--- START ---
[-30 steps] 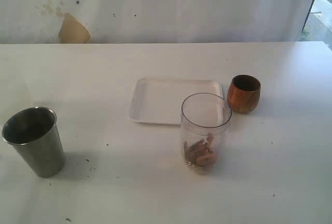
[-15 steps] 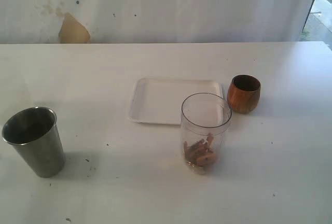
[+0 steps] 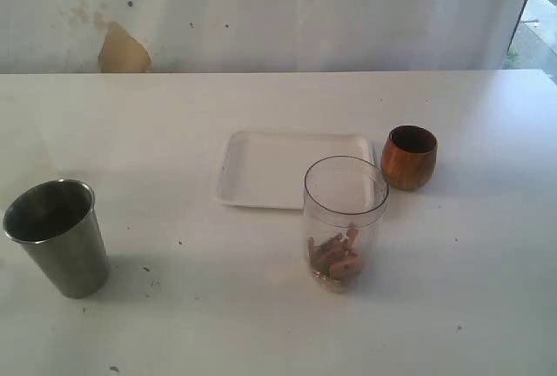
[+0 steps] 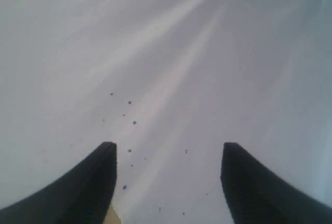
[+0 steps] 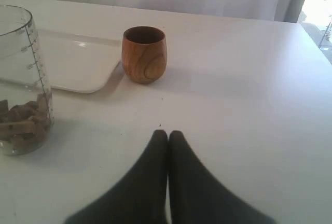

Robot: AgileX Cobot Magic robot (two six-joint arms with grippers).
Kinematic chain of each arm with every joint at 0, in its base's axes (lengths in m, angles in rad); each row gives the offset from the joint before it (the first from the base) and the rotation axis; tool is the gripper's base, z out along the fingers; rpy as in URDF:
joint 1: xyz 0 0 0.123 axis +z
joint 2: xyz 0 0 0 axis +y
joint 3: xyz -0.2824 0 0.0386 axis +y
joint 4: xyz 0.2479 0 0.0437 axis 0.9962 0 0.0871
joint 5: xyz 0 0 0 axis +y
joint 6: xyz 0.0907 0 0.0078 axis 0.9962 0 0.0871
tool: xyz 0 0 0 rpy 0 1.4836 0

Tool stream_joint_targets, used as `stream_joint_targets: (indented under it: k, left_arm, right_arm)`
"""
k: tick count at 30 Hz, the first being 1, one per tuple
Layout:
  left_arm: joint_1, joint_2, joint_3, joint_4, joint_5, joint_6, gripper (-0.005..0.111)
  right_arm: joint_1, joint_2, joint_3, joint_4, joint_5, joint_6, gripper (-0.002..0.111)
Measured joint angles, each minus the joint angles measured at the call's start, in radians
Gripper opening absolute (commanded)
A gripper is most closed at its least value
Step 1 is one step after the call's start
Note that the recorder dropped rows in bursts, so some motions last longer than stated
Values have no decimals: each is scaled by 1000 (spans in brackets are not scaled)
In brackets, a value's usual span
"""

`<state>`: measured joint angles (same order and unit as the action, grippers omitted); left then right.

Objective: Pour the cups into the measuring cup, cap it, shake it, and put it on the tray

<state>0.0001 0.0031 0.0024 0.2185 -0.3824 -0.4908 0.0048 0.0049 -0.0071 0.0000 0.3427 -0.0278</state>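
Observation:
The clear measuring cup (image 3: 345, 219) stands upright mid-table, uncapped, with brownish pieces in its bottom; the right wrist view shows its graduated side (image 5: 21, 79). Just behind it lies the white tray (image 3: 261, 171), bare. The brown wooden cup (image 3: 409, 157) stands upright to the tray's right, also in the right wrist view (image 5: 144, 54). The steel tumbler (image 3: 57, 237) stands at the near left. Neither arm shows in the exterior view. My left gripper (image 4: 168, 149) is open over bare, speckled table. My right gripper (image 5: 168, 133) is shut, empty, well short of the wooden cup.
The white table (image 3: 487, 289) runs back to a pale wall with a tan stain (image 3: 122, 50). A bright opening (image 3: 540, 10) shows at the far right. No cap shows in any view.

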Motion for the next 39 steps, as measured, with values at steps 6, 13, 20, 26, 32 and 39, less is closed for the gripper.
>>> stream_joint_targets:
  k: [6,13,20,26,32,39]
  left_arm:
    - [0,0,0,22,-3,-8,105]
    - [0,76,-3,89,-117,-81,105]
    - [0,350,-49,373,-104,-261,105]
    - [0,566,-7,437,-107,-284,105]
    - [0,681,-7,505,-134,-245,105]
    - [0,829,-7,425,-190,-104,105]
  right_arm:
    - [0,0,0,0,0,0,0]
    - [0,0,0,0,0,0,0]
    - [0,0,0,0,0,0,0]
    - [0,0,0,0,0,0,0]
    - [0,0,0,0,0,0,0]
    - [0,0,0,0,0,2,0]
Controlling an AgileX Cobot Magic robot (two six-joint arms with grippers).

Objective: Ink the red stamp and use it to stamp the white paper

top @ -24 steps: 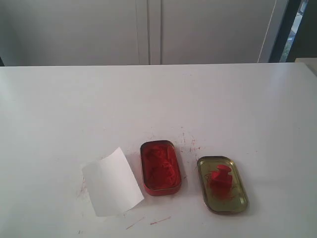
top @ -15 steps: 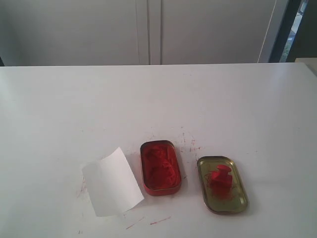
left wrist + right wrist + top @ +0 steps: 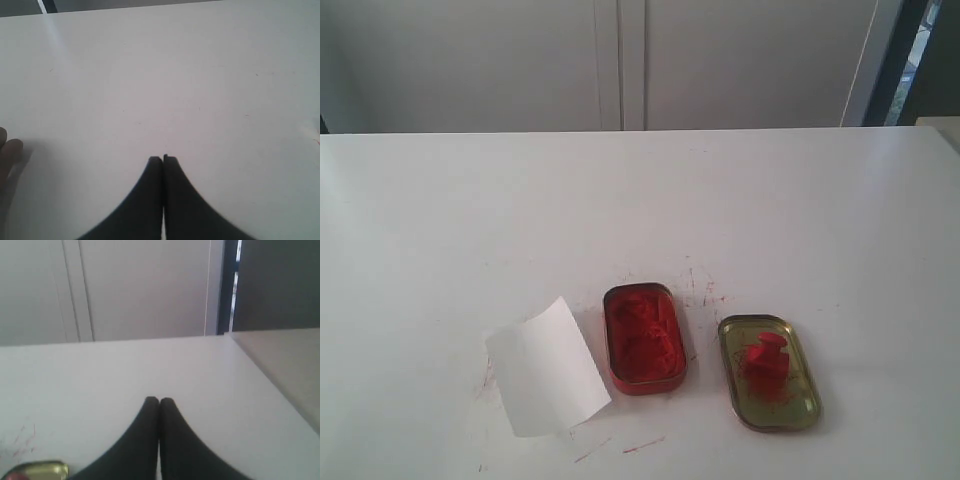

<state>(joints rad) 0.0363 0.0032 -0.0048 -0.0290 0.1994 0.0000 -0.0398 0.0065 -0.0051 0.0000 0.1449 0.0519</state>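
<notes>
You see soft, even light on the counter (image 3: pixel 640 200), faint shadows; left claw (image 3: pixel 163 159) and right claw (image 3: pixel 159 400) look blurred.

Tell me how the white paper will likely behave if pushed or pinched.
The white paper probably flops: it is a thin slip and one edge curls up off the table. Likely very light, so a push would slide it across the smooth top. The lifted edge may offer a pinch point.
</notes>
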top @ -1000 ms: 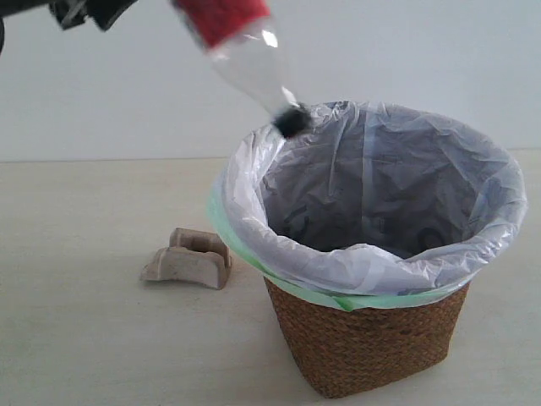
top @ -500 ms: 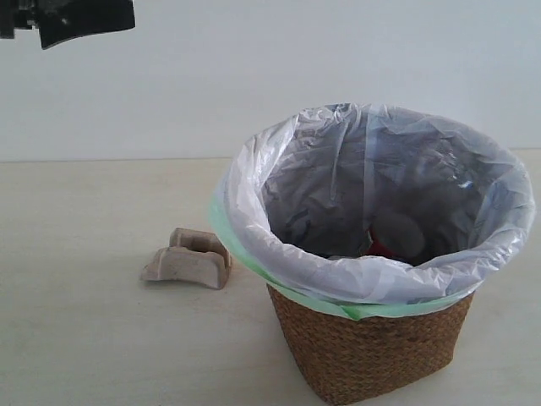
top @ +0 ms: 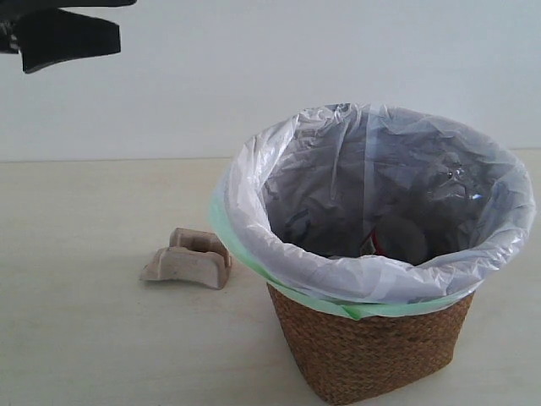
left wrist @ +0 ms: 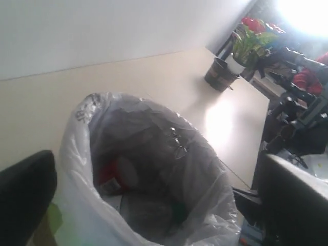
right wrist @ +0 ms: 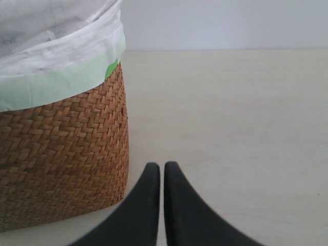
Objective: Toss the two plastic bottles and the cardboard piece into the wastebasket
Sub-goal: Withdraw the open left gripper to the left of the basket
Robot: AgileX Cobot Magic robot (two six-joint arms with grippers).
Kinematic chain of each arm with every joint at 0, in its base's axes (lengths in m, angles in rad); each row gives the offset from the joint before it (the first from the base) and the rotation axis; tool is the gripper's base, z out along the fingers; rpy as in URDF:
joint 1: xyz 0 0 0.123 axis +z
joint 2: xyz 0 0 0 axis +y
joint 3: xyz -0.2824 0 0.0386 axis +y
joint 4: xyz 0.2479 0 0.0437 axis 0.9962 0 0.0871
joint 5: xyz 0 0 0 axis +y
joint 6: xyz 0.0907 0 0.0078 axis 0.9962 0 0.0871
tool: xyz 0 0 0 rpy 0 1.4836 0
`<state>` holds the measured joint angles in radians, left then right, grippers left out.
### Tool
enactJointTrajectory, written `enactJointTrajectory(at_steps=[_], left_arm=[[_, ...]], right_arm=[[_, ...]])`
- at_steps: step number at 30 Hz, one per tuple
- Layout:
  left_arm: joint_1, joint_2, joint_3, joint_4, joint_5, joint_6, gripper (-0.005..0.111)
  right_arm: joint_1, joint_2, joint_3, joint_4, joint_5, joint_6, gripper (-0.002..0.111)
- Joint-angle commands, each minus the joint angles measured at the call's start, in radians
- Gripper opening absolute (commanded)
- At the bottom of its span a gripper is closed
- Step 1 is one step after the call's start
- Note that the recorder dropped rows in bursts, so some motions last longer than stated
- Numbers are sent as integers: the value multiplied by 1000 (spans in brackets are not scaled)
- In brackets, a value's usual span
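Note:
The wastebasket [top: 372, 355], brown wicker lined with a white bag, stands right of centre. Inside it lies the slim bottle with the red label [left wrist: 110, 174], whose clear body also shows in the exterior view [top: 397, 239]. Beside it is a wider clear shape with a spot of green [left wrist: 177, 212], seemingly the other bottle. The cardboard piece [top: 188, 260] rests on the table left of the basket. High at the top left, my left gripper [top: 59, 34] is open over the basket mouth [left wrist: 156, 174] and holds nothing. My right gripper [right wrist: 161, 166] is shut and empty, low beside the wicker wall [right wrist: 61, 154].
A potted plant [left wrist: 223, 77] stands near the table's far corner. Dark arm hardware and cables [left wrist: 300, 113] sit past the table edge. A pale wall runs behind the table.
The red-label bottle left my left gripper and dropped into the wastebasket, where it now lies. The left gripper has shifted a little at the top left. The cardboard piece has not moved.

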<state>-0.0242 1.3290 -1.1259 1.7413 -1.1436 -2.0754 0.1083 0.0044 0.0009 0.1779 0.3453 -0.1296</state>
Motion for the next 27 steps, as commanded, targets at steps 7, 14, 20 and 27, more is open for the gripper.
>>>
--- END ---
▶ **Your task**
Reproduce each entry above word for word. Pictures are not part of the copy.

▶ **Task response**
[-30 steps] 
[-15 steps] 
[+0 steps] 
[+0 steps] 
[+0 steps] 

Robot: AgileX Cobot Magic robot (two six-joint arms with grippers).
Kinematic chain of each arm with every joint at 0, in its base's axes (lengths in m, angles in rad); each row gives the offset from the joint before it (the first from the base) and the rotation axis; tool is the gripper's base, z out along the fingers; rpy as in URDF:
joint 1: xyz 0 0 0.123 axis +z
joint 2: xyz 0 0 0 axis +y
joint 3: xyz -0.2824 0 0.0386 axis +y
joint 4: xyz 0.2479 0 0.0437 axis 0.9962 0 0.0871
joint 5: xyz 0 0 0 axis +y
joint 6: xyz 0.0907 0 0.0078 axis 0.9962 0 0.0871
tool: xyz 0 0 0 rpy 0 1.4836 0

Tool stream_joint_targets, used as `stream_joint_targets: (indented under it: k, left_arm, right_arm)`
"""
k: tick count at 30 Hz, the first being 1, one per tuple
Layout:
  left_arm: joint_1, joint_2, joint_3, joint_4, joint_5, joint_6, gripper (-0.005..0.111)
  right_arm: joint_1, joint_2, joint_3, joint_4, joint_5, joint_6, gripper (-0.002..0.111)
Measured joint angles, each minus the joint angles measured at the call's start, in radians
Gripper opening absolute (commanded)
A gripper is most closed at its least value
Step 1 is one step after the call's start
Note that the recorder dropped rows in bursts, so some motions last longer than stated
Values have no decimals: each is scaled by 1000 (spans in brackets are not scaled)
In brackets, a value's usual span
"""

`<state>`: measured joint angles (same order and unit as the action, grippers omitted); left then right.

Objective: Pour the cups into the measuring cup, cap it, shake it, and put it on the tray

<state>0.0001 0.0031 0.0024 0.2185 -0.3824 -0.4908 0.0048 0.0049 -0.0071 0.0000 0.3427 -0.0278</state>
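Observation:
The clear measuring cup (image 3: 345, 219) stands upright mid-table, uncapped, with brownish pieces in its bottom; the right wrist view shows its graduated side (image 5: 21, 79). Just behind it lies the white tray (image 3: 261, 171), bare. The brown wooden cup (image 3: 409, 157) stands upright to the tray's right, also in the right wrist view (image 5: 144, 54). The steel tumbler (image 3: 57, 237) stands at the near left. Neither arm shows in the exterior view. My left gripper (image 4: 168, 149) is open over bare, speckled table. My right gripper (image 5: 168, 133) is shut, empty, well short of the wooden cup.
The white table (image 3: 487, 289) runs back to a pale wall with a tan stain (image 3: 122, 50). A bright opening (image 3: 540, 10) shows at the far right. No cap shows in any view.
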
Motion for the next 39 steps, as measured, with values at steps 6, 13, 20, 26, 32 and 39, less is closed for the gripper.
>>> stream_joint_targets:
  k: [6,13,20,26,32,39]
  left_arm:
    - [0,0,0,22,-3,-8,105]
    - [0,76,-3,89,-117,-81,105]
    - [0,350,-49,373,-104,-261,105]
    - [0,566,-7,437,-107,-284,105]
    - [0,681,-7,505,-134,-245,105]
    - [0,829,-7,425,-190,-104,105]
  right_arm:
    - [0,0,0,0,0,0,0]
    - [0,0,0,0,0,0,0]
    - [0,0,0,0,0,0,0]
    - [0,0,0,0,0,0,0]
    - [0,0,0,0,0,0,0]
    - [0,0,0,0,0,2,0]
Controlling an AgileX Cobot Magic robot (two six-joint arms with grippers).

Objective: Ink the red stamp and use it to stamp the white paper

top @ -24 steps: 
top @ -15 steps: 
left wrist + right wrist + top @ +0 steps: 

<state>(joints rad) 0.0363 0.0032 -0.0048 -0.0290 0.1994 0.0000 -0.0398 0.0065 -0.0051 0.0000 0.1449 0.0519</state>
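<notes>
You see soft, even light on the counter (image 3: pixel 640 200), faint shadows; left claw (image 3: pixel 163 159) and right claw (image 3: pixel 159 400) look blurred.

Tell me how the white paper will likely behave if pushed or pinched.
The white paper probably flops: it is a thin slip and one edge curls up off the table. Likely very light, so a push would slide it across the smooth top. The lifted edge may offer a pinch point.
</notes>
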top @ -1000 ms: 
top @ -500 ms: 
top @ +0 ms: 
left wrist @ +0 ms: 
right wrist @ +0 ms: 
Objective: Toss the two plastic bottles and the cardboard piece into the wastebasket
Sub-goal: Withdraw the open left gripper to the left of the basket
Robot: AgileX Cobot Magic robot (two six-joint arms with grippers).
Kinematic chain of each arm with every joint at 0, in its base's axes (lengths in m, angles in rad); each row gives the offset from the joint before it (the first from the base) and the rotation axis; tool is the gripper's base, z out along the fingers; rpy as in URDF:
joint 1: xyz 0 0 0.123 axis +z
joint 2: xyz 0 0 0 axis +y
joint 3: xyz -0.2824 0 0.0386 axis +y
joint 4: xyz 0.2479 0 0.0437 axis 0.9962 0 0.0871
joint 5: xyz 0 0 0 axis +y
joint 6: xyz 0.0907 0 0.0078 axis 0.9962 0 0.0871
tool: xyz 0 0 0 rpy 0 1.4836 0
`<state>` holds the measured joint angles in radians, left then right, grippers left out.
### Tool
enactJointTrajectory, written `enactJointTrajectory(at_steps=[_], left_arm=[[_, ...]], right_arm=[[_, ...]])`
- at_steps: step number at 30 Hz, one per tuple
- Layout:
  left_arm: joint_1, joint_2, joint_3, joint_4, joint_5, joint_6, gripper (-0.005..0.111)
  right_arm: joint_1, joint_2, joint_3, joint_4, joint_5, joint_6, gripper (-0.002..0.111)
- Joint-angle commands, each minus the joint angles measured at the call's start, in radians
- Gripper opening absolute (commanded)
- At the bottom of its span a gripper is closed
- Step 1 is one step after the call's start
- Note that the recorder dropped rows in bursts, so some motions last longer than stated
- Numbers are sent as integers: the value multiplied by 1000 (spans in brackets are not scaled)
- In brackets, a value's usual span
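Note:
The wastebasket [top: 372, 355], brown wicker lined with a white bag, stands right of centre. Inside it lies the slim bottle with the red label [left wrist: 110, 174], whose clear body also shows in the exterior view [top: 397, 239]. Beside it is a wider clear shape with a spot of green [left wrist: 177, 212], seemingly the other bottle. The cardboard piece [top: 188, 260] rests on the table left of the basket. High at the top left, my left gripper [top: 59, 34] is open over the basket mouth [left wrist: 156, 174] and holds nothing. My right gripper [right wrist: 161, 166] is shut and empty, low beside the wicker wall [right wrist: 61, 154].
A potted plant [left wrist: 223, 77] stands near the table's far corner. Dark arm hardware and cables [left wrist: 300, 113] sit past the table edge. A pale wall runs behind the table.
The red-label bottle left my left gripper and dropped into the wastebasket, where it now lies. The left gripper has shifted a little at the top left. The cardboard piece has not moved.
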
<state>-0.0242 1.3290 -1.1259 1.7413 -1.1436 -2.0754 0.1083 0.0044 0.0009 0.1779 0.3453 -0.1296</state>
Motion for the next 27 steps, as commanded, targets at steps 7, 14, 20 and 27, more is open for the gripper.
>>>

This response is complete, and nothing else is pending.